Dès l'ouverture de la gare en 1873, des maisons sont peu à peu construites à proximité du bâtiment principal de la gare. Le nombre d'employés va très vite augmenter entre cette fin du siècle et les années 1920. Il faut construire, et vite ! Les salaires de l'époque ne sont pas suffisants pour que ces familles construisent elles-mêmes leur logement. Les compagnies de chemins de fer se structurent et vont donc construire les habitations et les louer.Les plus anciennes sont situées face à la gare et le long de la rue Danton.

Village noir vers 1915
Progressivement, dans les années 1910, ces maisons en pierres, presque identiques s'étalent et de nouvelles rues se forment en se rapprochant du dépôt. Les rues Carnot, Anatole France en sont des exemples. Après la rue Rabelais et l'ancien café du dépôt (récemment déconstruit), apparaît un nouveau quartier nommé " Village Noir ". Deux tranches peuvent être distinguées : la place Clément Ménard construite autour de la première guerre mondiale et un ensemble d'une cinquantaine de logements construits le long de la rue Waldeck Rousseau, celui qu'on appelle toujours " village noir ". Les maisons de cette cité édifiée en face du dépôt sont construites dans les années 1920 selon la politique d'hébergement des chemins de fer et suite aux dommages de guerre. Certaines maisons sont bâties en briques et pierres, les plus récentes sont, quant à elles construites à partir d'une structure métallique et des éléments préfabriqués.

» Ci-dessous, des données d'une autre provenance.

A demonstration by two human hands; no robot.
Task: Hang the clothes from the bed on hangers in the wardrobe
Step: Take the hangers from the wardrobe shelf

Ce type de logement à bon marché fut conçu en Allemagne et monté dans plusieurs cités cheminotes en France après 1918 comme à Nantes, Le Mans et Thouars. Longtemps, on entend parler à Thouars de la cité métallique de l'Etat. Ces maisons ont une esthétique jugée assez douteuse à leurs débuts, les façades sont composées de tôles ondulées noires. L'intérieur est pourtant en avance sur son époque, disposant d'une vraie salle d'eau, grand progrès pour l'époque. Le village noir est un quartier social qui accueille les familles cheminotes aux salaires les plus modestes, parmi lesquelles beaucoup de familles nombreuses.
Le village noir en 1925
La vie y est très particulière, rythmée par le passage des trains qui remplacent l'horloge pour ses habitants. A toute heure du jour et de la nuit, des cheminots en bleu de chauffe partent au travail ou en reviennent, souvent barbouillés de cambouis. On les surnomme les gueules noirs. Une ambiance familiale règne au sein du quartier : les familles s'entraident, organisent des sorties ensemble… Le centre social est d'ailleurs implanté au cœur du quartier. Celui-ci comprend un centre de loisirs où les enfants se retrouvent. Les jeudis, jusque dans les années 1950-1960, les garçons y apprennent la menuiserie ou le jardinage pendant que les filles apprennent la cuisine, la couture… Au centre social est enseigné l'hygiène et la puériculture aux femmes du quartier. Elles peuvent y consulter gratuitement le médecin des chemins de fer.
En bordure du quartier un Economat est construit dans les années 1920, selon la politique sociale des chemins de fer, l'Economat est le " supermarché " du cheminot. Les prix pratiqués y sont moins élevés que dans les commerces privés et de très bonne qualité. Le montant des achats est directement prélevé sur le salaire et les dépenses sont ainsi contrôlées, c'est une aide réelle aux familles pour gérer leur budget. L'économat de Thouars sert de base d'approvisionnement pour les autres centres, vers lesquels des trains-économats sont régulièrement envoyés.
Le centre social en 2001
Les emplois de vendeuses sont réservés en priorité aux veuves, femmes ou filles de cheminots. C'est un lieu de rencontre et de discussion… et vers la fin des années 1950, le rendez-vous des enfants autour de l'unique poste de télévision du quartier.
Ce quartier est toujours au cœur de cette âme cheminote. Une grande partie des logements, devenus aujourd'hui propriétés privées, sont encore habitées par des cheminots retraités.
Une seule construction a gardé son aspect initial, il s'agit de l'ancien centre social pour les permanences hebdomadaires d'une assistante sociale. Ce témoin devrait être préservé, ce quartier le mérite.